Hello, everyone. My name is Monica Marcelis Fochtman. That’s a mouthful! I always tell my students to call me Monica, Dr. Monica, or Dr. Fochtman- whatever works for you. I currently serve as an academic advisor in the College of Nursing at Michigan State University. Go Green! In my role, I recruit and advise three different populations of students: high-achieving high school students applying for our direct-admit undergraduate program (Nurse Scholars); adult learners pursuing nursing as a second degree (Accelerated); and professional nurses interested in becoming nurse scientists (PhD). A major project that I worked on this year was instituting a second, earlier deadline for the Nurse Scholar program. This resulted in a 100% increase in applications received.
An average day involves a lot of follow-up. I try to only check email three times a day: first thing in the morning, after lunch, and about 30 minutes before I leave for home. Most of the messages I receive are inquiries about the admission requirements for one of our programs. After email, it is on to phone messages. After those are done, I try to work on projects. Usually these projects have multiple parts, or involve other people in our office. I try to work on my pieces and then send out what I worked on to other team members. For example, every June our staff reviews our website. We check each program for accuracy, remove outdated information, and write and publish new content.
Because of the programs I advise, I actually have two busy periods. Nurse Scholar and Accelerated program applications are both due December 1st. These are paper applications that get submitted, so they require manual processing. Having these two programs due at the same time is challenging and it can be hard to have my peak times at the end of the semester when I am already tired. I learned my lesson last year! I got better this year and taking breaks during October and November so I started December ready to go. I also feel compelled to share that most, if not all, of my day-to-day work is Sensing- or S- on the MBTI. I have a preference for N- intuition. Doing work outside my natural preference is challenging. To recharge, I engage in creative activities like writing or coloring.
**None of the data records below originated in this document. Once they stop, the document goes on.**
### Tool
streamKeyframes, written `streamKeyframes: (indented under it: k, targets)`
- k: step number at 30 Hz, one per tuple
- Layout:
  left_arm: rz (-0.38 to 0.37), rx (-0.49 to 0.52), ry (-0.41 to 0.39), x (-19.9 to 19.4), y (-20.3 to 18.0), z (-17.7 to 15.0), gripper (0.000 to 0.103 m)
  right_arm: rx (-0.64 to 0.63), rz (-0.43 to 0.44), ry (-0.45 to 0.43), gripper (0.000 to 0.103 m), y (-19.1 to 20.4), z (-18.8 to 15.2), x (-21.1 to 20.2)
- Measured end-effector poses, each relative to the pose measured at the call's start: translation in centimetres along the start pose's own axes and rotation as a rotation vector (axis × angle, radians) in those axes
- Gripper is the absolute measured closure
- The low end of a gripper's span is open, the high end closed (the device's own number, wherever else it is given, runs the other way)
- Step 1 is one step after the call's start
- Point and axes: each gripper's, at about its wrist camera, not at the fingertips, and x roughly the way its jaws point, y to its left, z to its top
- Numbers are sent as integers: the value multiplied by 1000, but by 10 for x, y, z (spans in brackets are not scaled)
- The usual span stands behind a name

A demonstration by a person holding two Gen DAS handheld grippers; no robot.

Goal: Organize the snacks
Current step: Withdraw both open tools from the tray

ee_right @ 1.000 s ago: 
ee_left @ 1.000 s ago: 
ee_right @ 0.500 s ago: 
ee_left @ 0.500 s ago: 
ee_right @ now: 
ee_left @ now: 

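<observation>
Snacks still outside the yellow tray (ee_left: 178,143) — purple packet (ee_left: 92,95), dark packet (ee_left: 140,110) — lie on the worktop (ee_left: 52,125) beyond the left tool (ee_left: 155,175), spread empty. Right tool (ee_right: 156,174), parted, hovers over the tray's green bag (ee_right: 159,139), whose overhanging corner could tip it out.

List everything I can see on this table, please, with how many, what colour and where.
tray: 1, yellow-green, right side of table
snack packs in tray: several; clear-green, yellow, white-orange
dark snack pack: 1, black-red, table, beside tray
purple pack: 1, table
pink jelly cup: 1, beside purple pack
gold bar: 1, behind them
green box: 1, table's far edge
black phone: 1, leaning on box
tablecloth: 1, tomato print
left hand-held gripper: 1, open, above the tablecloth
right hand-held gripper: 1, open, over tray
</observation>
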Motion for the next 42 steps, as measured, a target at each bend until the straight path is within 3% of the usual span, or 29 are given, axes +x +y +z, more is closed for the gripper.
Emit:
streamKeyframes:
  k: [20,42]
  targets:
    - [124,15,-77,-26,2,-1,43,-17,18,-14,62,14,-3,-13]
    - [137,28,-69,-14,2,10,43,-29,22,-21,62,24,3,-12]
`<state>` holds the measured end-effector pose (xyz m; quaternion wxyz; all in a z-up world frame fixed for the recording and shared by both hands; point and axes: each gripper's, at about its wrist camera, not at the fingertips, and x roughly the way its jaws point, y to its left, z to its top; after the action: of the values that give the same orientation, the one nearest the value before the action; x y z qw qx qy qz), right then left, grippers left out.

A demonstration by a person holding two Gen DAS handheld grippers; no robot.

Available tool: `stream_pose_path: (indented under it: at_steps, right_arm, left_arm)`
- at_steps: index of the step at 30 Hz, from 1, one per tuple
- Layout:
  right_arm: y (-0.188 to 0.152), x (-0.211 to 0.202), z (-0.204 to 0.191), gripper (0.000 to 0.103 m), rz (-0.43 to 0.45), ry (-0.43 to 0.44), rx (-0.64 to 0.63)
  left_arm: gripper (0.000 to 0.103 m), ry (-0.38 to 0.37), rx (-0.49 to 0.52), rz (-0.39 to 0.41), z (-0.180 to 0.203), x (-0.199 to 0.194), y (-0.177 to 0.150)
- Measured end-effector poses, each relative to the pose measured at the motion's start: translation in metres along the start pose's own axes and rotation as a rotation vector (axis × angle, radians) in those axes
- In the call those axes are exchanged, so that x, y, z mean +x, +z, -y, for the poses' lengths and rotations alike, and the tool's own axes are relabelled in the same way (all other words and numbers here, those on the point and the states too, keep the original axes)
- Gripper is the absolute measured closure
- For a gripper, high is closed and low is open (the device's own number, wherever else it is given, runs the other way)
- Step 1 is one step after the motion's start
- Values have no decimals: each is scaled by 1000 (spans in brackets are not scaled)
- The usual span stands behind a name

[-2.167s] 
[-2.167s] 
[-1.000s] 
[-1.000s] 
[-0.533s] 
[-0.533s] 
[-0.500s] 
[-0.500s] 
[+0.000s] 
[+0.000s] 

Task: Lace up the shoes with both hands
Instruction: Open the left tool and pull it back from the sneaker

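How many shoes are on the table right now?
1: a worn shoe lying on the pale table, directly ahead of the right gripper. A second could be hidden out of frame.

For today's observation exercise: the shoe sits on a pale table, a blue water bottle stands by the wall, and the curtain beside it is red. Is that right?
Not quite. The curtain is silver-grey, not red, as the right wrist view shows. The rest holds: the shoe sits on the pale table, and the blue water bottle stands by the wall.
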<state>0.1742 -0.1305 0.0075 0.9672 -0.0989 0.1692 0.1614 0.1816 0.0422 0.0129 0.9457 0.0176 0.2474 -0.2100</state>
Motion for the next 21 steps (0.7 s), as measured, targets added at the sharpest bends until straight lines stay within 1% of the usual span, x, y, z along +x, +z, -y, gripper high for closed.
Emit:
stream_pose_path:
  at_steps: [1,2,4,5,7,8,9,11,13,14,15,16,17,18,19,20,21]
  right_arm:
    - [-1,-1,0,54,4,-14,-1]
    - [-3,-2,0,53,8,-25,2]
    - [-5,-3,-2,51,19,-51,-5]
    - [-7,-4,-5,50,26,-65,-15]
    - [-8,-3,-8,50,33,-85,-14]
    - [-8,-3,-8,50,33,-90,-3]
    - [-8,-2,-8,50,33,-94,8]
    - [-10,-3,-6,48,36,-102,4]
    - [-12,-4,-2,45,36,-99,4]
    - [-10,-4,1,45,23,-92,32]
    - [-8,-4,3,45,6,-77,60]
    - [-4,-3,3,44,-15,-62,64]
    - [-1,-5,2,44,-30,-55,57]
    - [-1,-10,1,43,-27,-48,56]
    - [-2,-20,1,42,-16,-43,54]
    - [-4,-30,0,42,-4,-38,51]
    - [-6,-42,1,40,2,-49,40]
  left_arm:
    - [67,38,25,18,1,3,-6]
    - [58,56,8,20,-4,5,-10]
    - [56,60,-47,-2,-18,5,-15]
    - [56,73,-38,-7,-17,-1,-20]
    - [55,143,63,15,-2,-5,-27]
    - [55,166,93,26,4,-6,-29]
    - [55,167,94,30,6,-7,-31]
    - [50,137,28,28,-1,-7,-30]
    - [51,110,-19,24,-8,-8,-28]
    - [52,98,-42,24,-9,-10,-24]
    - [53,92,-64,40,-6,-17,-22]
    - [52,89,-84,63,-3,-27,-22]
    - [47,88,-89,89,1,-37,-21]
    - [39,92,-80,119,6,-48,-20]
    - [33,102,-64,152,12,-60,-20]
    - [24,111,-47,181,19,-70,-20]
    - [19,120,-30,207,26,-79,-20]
Processing applications for the Accelerated program is tedious and not glamorous at all. But, it is a huge responsibility that I take very seriously because the faculty reviewing them counts on me to make sure that they are accurate. Verifying application eligibility and prerequisite course acceptance involves looking at each application (160+) and each course listed on the application (10). Today’s students have often attended more than one institution, so I sometimes evaluate five to six transcripts per applicant. By the end of the day, my eyes are crossed! After applications are verified, they go to faculty committee for admissions decisions. I am also responsible for notifying all the applicants of their admissions status. I process all the decisions and then mail out the letters. Part of this involves speaking with students who were not admitted. Honestly, this is one of unexpected things that happened to me as part of this job. I did not realize how competitive our programs are and how devastated students are when not admitted. It is challenging to mend some broken hearts over the phone.
My second busy period occurs at the end of the academic year in early May. This is the final application deadline for the doctoral program and graduation time for undergraduates. I love certifying degrees- making sure that students have met all of the degree requirement- but, this is time intensive work that requires concentration and focus. I am happy to help students, especially my beloved Spartans, but it’s tiring. Again, recharging is so important!
An unexpected thing that has happened as a result of my current position is that I get to read our undergraduate students’ names at graduation. Three times a year, we have a college-level ceremony. Nurses love ritual and I do, too! Reading students’ names can be intimidating sometimes. It is their moment to shine and have their family and friends take 100s of photos. I do my best to get it right! I usually get over my nerves and have a great time. I am honored to be part of it. And, I get to where my doctoral robes- which I am not going to lie-never gets old!
Academic advising in a pre-professional, pre-licensure college is an interesting middle place. Colleagues from other more traditional student affairs functional areas see us as academic affairs. But the academic leaders of our college see our office as student services. This is neither good nor bad, it’s just an experience that I was a little unprepared for when I began here almost four years ago.
This post is part of our #dayinSA series on highlighting the diversity of functional areas in the field of student affairs. We will hear from #SApros of all kinds – academic advisors, office mangagers, res hall directors, vice provosts of SA, and many many more. Each will share exactly what their typical day looks like, what exactly they work on, and what makes them want to come to work each day. We hope to squash stereotypes within the field and celebrate all the different kinds of great work that #SApros do. For more information, check out the intro post by Sara Ackerson. Be sure to read the other posts in this series too!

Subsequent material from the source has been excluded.